Exercise description: Output range, inclusive: from the line containing "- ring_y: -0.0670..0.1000" to the line containing "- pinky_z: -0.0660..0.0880". Restate those lines from the data below word for word and only those.

Dataset entries:
======

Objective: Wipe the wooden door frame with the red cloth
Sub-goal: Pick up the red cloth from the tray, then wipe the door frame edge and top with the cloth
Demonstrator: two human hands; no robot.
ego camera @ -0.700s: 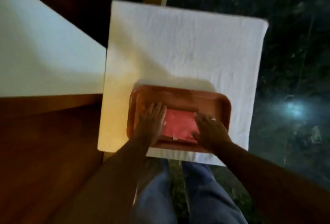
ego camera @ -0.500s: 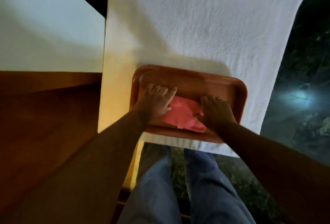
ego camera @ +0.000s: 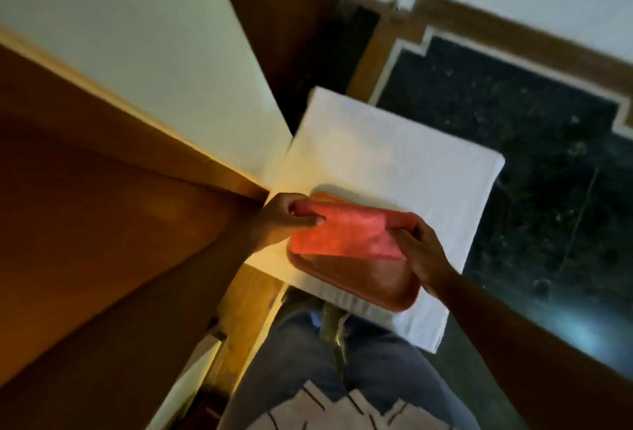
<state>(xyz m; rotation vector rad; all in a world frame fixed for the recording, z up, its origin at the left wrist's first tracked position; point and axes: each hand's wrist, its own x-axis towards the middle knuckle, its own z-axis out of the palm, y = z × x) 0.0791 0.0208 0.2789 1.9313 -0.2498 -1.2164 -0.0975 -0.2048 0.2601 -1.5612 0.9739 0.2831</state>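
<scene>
Since prev. frame, soft red cloth (ego camera: 342, 234) has come up off orange-brown plastic tray (ego camera: 376, 285), stretched btwn both hands. Left hand (ego camera: 284, 220) pinched closed on left edge; right hand (ego camera: 421, 258) pinched on right corner. Judged light, limp, non-slip: bunch into one palm before pressing to brown wooden door frame (ego camera: 102, 224).

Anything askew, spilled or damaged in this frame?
Nothing stands out. Both hands, left hand and right hand, hold the red cloth stretched above the orange tray, which sits on the white towel.
</scene>
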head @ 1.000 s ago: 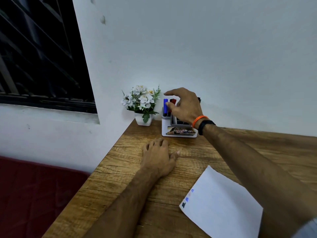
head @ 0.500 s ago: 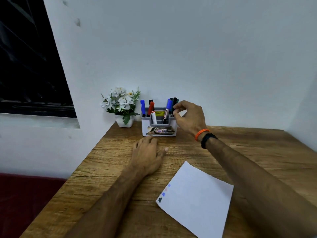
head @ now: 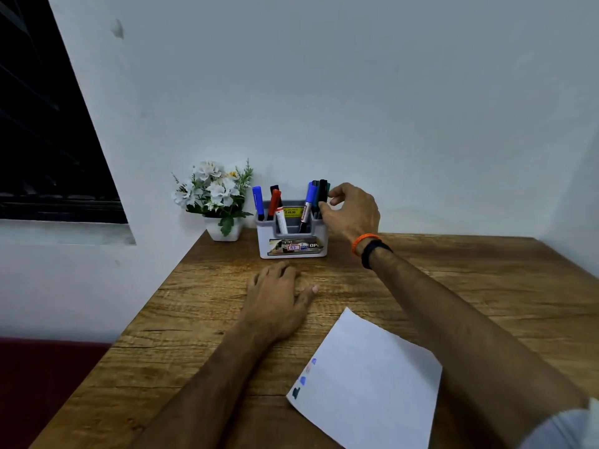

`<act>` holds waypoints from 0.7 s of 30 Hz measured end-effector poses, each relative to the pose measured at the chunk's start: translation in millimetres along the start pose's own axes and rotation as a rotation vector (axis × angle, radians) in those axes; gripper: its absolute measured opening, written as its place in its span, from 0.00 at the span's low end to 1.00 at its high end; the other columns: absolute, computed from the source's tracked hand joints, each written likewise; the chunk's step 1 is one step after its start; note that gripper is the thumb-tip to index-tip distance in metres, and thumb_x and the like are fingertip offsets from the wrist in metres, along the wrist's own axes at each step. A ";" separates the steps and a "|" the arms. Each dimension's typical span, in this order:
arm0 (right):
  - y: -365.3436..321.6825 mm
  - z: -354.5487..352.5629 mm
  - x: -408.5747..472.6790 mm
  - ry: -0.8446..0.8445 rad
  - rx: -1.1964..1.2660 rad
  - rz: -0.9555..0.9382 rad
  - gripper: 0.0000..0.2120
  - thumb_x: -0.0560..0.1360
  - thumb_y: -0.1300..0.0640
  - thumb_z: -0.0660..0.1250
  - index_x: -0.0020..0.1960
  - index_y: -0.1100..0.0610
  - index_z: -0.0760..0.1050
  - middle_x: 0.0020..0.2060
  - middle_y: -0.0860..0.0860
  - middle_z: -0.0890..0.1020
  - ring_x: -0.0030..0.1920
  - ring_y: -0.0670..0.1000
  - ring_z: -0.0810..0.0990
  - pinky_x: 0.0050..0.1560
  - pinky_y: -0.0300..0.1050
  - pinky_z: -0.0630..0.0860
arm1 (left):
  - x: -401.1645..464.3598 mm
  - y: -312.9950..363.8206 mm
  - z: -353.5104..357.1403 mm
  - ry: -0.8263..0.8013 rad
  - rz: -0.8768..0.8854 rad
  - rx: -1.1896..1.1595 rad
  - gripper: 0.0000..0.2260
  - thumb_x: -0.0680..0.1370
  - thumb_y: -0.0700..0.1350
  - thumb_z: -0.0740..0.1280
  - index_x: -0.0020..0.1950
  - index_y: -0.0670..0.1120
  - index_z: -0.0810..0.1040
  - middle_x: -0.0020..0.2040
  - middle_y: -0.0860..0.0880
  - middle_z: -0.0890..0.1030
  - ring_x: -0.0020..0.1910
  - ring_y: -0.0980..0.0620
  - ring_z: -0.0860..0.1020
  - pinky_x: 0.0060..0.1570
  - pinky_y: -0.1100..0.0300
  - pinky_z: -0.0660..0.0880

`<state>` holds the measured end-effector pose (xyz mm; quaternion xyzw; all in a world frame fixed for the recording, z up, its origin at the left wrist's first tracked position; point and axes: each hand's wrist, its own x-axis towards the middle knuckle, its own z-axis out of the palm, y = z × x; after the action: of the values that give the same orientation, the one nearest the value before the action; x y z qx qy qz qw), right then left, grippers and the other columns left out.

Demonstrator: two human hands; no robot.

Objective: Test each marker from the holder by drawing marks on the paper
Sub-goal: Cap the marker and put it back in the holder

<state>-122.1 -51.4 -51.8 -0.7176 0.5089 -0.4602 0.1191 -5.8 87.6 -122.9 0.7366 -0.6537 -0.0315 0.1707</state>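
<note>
Across the wooden table (head: 453, 286) that fills the corner by the wall, I am partway through the job: picking the next marker to try. Near me lies the paper (head: 372, 384), turned at an angle, with a short column of small marks along its left edge, bluish and one pale, so I judge several markers already tested. At the far edge, against the wall, stands the holder (head: 293, 244), a white pot of flowers (head: 217, 196) just beside it on its left side. My left hand (head: 278, 296) lies flat on the wood just in front of the holder, fingers relaxed, gripping nothing. My right hand (head: 351, 210) reaches to the holder's right compartment, thumb and forefinger curled round the black marker (head: 322, 192) standing there, seemingly pinching it, beside a blue marker (head: 310, 197). A blue marker with a cap (head: 257, 197) and a red marker (head: 275, 199) wait in the left compartment. Next I need a straight upward pull so the neighbours stay put, then uncapping, for which my left hand must come off the table, then a carry back to the paper, well apart from the holder.
</note>
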 end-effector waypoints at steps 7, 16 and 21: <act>-7.0 7.6 4.7 -0.048 -0.076 0.093 0.10 0.69 0.48 0.74 0.48 0.52 0.83 0.48 0.49 0.85 0.51 0.52 0.82 0.43 0.41 0.70 | -1.9 1.6 -1.3 0.013 0.002 0.002 0.26 0.79 0.64 0.53 0.72 0.51 0.66 0.74 0.50 0.64 0.74 0.49 0.60 0.73 0.46 0.55; -36.8 -41.1 6.5 0.131 0.473 -0.001 0.08 0.72 0.53 0.76 0.46 0.56 0.79 0.40 0.47 0.83 0.41 0.44 0.82 0.41 0.27 0.75 | -2.5 0.8 -0.9 0.015 -0.001 -0.010 0.26 0.79 0.64 0.54 0.71 0.51 0.67 0.74 0.49 0.66 0.73 0.50 0.62 0.72 0.47 0.57; -34.5 -60.7 -29.5 -0.086 0.640 -0.006 0.08 0.72 0.52 0.76 0.45 0.56 0.80 0.36 0.52 0.86 0.42 0.49 0.86 0.43 0.43 0.80 | -6.9 6.0 -13.0 0.121 0.010 -0.248 0.24 0.79 0.61 0.58 0.70 0.48 0.70 0.66 0.51 0.74 0.63 0.52 0.72 0.64 0.51 0.69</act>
<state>-149.9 7.1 -12.3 -0.6639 0.3308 -0.5665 0.3589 -9.0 96.5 -110.1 0.7069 -0.6370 -0.0666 0.2999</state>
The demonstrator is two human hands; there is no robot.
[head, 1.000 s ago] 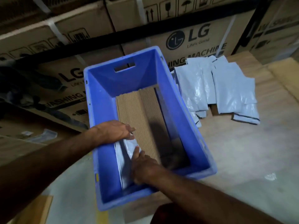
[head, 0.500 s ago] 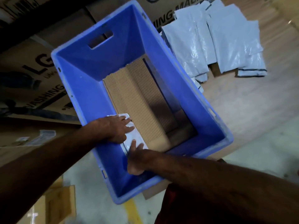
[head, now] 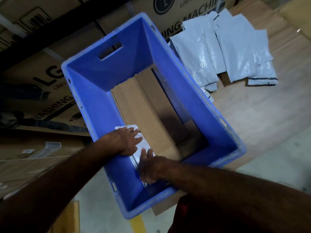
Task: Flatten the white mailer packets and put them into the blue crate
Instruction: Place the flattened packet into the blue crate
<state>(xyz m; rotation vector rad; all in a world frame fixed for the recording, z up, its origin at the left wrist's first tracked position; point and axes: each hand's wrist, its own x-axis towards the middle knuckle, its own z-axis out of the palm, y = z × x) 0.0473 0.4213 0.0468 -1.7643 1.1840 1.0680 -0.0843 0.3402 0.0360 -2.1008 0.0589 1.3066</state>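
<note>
While large brown cardboard cartons printed with washing-machine lettering [head: 188, 15] crowd the far side, the deep blue plastic crate [head: 202, 105] sits on a pale wooden desk [head: 262, 118], its floor lined with a ribbed brown corrugated cardboard sheet [head: 144, 108]. To the crate's right, a loose pile of white plastic mailer packets [head: 223, 49] lies overlapping on the desk, just beside the crate wall. Inside the crate, along its left wall at the near end, a white mailer packet [head: 143, 146] lies flat on the cardboard. Both forearms reach over the rim. The left hand [head: 124, 142] presses down on the packet's far part, its fingers [head: 134, 133] straight and close together. The right hand [head: 151, 167] presses the near part, fingers extended onto the plastic.
</note>
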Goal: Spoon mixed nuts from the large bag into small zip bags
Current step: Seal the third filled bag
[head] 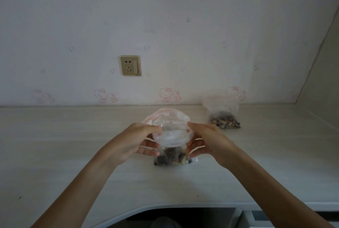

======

Output of the task:
  - ring_y: -0.0670..0.1000
  - ring_z: -0.0810..0.0990
  - pinky_x: 0.0050..0.1560
  - pinky_y: -0.0300..0.1050
  - pinky_z: -0.0630..0.0860
arm1 (left):
  - x: -401.1645..464.3598 mm
  - y: -312.9950..363.8206 mm
  - z: -353.5104..357.1403 mm
  - ry: -0.8263..0.8013 rad
  - rz: -0.8768..0.8854 rad
  - rx: -1.1896..1.1595 rad
  - gripper: 0.0000..0.2260
  - thumb_x: -0.0680..0.1370
  - thumb_y: -0.0700..0.1350
  - thumb_z: -0.0740..0.1280
  - index_x: -0.0020..0.1950
  - index_y: -0.0670..0.1120
  - index_z: -0.0810..0.1040
  - middle_x: -0.0020..0.2040
  - middle_y: -0.0860..0.0880
  - middle_z: -0.0890..0.1030
  - ring_x: -0.0020..0.1910
  - ring_y: -0.0980..0.0620
  - ring_z: -0.0860..0.1020
  - pinky_x: 0.0060..0.1570
  - pinky_y: -0.1100..0.0300
  - pinky_z: -0.0660..0.0880

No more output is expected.